### Required work
Your task is to copy every line of the records below that contains "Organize".

┄┄┄┄┄┄┄┄┄┄┄┄┄┄┄┄┄┄┄┄

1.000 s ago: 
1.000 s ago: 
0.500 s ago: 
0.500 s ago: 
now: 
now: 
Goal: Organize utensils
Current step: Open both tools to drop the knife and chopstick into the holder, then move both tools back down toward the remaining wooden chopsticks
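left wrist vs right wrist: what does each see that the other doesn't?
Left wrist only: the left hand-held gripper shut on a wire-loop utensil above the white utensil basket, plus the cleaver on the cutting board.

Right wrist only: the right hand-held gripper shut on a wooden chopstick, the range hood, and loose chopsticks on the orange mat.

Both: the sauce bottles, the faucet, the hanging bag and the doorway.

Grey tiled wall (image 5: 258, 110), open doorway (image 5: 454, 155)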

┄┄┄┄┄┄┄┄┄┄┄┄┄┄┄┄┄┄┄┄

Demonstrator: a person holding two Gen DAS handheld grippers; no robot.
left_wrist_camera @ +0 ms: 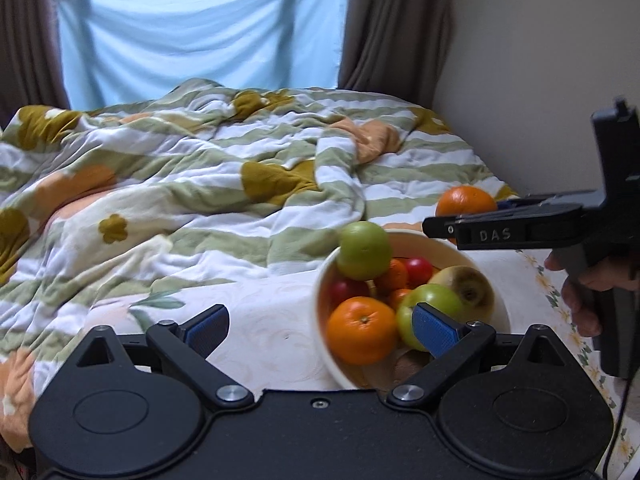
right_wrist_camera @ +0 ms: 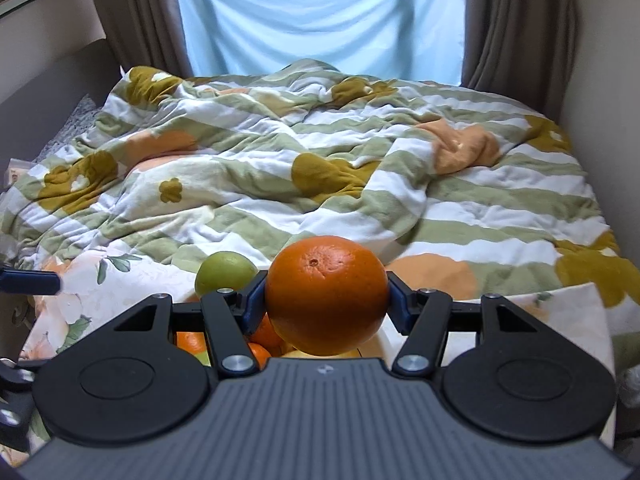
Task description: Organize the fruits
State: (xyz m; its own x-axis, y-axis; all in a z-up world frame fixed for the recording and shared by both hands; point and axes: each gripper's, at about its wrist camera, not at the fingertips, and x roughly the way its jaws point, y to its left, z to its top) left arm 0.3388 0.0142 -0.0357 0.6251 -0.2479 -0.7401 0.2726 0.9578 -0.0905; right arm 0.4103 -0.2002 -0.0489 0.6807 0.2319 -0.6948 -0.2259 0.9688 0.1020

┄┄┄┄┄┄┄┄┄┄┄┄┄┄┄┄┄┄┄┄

### Written solution
Goal: Organize utensils
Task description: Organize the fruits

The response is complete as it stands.